Trial By Error: Cindy Bateman and OMF Seek to Boost Medical Education About ME/CFS and Related Illnesses

By David Tuller, DrPH

*October is crowdfunding month at UC Berkeley. If you like my work, consider making a tax-deductible donation to Berkeley’s School of Public Health to support the Trial By Error: projecthttps://crowdfund.berkeley.edu/project/33528

Medical education in the US has not generally included accurate information about ME/CFS. If medical students learned anything at all about the illness, it is most likely the view that it should be regarded as psychosomatic and that exercise and psychotherapy should be prescribed. The same is true for residencies and fellowships, and for continuing medical education (CME), which physicians must pursue to maintain their licenses.

The Open Medicine Foundation (OMF), whose work was featured in Inside Philanthropy in August, has recently partnered with Lucinda Bateman, a well-known ME/CFS specialist in Salt Lake City, Utah, to expands efforts to promote better medical education. According to OMF, the Medical Education Resource Center (MERC) at Bateman Home Center “is dedicated to educating healthcare professionals to expand their awareness, knowledge, diagnostic, and treatment ability for the benefit of those with multi-system Chronic Complex Diseases (msCCD) such as ME/CFS, FM, post-viral syndromes, and related comorbidities.”  

Bateman is the founder and medical director of the BHC and education director of the MERC. Her own medical training, at Johns Hopkins in the late 1980s, coincided with the emergence of “chronic fatigue syndrome” as a clinical entity, so all her learning about the illness essentially occurred on-the-job. We recently spoke by zoom about the lack of medical education in this domain and related issues. (We had some technical issues—specifically, a wobbly signal—which turned out to be because I was having poor reception in one part of my flat. So a couple of sections are glitchy, and I don’t know how to edit them out.)
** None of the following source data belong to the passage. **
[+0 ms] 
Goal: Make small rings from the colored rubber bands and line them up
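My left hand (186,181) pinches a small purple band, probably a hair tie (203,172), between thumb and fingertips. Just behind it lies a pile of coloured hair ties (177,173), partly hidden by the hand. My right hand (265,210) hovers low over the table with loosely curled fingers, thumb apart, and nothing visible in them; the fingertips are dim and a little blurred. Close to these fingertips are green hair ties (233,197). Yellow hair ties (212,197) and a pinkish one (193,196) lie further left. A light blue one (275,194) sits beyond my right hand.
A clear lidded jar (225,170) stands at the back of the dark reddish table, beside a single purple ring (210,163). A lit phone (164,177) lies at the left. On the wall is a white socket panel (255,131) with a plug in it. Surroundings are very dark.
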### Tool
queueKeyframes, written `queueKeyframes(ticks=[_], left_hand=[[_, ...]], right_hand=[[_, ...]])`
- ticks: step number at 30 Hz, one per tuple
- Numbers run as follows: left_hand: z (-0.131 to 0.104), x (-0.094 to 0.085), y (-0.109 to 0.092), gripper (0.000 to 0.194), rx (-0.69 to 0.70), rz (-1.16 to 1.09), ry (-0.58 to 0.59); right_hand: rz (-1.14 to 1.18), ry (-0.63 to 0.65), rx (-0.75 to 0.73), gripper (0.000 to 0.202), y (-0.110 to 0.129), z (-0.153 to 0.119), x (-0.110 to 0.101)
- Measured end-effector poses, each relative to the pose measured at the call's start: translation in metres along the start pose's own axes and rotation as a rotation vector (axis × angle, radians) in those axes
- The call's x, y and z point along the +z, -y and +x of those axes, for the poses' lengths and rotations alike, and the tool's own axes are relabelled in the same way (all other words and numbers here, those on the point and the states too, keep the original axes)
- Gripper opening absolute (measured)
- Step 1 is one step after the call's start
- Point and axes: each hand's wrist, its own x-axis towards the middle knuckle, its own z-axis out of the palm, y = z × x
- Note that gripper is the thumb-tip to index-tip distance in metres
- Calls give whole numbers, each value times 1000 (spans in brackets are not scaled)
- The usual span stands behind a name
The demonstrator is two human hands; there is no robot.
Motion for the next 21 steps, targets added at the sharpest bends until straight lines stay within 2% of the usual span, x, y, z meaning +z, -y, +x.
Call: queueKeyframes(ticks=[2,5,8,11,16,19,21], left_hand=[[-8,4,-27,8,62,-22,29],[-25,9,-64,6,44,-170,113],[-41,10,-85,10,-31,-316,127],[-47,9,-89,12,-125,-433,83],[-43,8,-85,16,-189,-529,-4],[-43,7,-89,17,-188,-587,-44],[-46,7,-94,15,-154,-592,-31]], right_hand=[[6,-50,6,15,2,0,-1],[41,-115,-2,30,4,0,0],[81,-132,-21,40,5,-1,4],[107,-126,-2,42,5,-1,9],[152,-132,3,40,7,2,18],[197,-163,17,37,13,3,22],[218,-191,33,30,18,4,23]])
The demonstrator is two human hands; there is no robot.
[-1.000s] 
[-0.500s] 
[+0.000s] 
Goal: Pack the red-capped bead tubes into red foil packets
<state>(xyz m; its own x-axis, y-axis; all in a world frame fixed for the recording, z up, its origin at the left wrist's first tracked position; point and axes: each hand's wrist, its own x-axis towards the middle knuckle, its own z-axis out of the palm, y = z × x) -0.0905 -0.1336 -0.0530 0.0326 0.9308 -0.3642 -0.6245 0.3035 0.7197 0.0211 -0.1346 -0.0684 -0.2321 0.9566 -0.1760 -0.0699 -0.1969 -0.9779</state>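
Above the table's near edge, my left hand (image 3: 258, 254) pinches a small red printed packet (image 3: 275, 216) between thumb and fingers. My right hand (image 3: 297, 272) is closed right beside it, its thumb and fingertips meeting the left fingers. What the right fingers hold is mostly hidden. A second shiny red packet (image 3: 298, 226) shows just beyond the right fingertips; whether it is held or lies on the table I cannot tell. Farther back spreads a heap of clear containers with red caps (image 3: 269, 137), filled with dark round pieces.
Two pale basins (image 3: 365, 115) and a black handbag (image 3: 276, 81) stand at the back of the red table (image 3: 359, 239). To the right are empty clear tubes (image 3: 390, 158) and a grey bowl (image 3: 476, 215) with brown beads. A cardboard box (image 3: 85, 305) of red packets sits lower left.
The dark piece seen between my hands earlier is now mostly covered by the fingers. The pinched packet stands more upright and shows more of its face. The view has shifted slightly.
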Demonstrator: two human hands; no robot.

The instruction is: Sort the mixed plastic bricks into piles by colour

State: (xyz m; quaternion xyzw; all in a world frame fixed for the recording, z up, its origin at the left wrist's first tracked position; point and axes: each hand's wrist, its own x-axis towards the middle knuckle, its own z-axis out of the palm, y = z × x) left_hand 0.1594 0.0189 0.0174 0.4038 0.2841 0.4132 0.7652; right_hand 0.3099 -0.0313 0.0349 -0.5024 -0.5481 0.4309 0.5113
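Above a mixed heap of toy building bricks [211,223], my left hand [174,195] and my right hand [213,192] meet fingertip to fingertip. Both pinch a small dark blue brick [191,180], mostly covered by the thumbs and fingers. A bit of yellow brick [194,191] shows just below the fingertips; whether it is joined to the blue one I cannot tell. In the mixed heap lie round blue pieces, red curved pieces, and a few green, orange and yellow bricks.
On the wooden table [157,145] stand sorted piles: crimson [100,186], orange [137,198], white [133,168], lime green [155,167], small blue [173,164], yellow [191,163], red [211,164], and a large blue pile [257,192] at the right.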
2 thoughts on “Trial By Error: Cindy Bateman and OMF Seek to Boost Medical Education About ME/CFS and Related Illnesses”

  1. It’s so important that medical education is correct and doesn’t mislead doctors.

    I was interested to hear Bateman saying that she was taught by her university/medical school to be a critical thinker and to ask hard questions, but it sounds like not all medical students receive that key training. It seems to me that critical thinking training must be in very short supply, because doctors don’t seem to ask many questions at all these days but appear to accept whatever they are told without further investigation or challenge.

  2. Susan Taylor-Brown

    The partnership of BHC and OMF bodes well for the complex chronic Illness community. Thank you for highlighting this partnership. Concerted efforts to counter outdated paradigms regarding ME/CFS are needed across healthcare.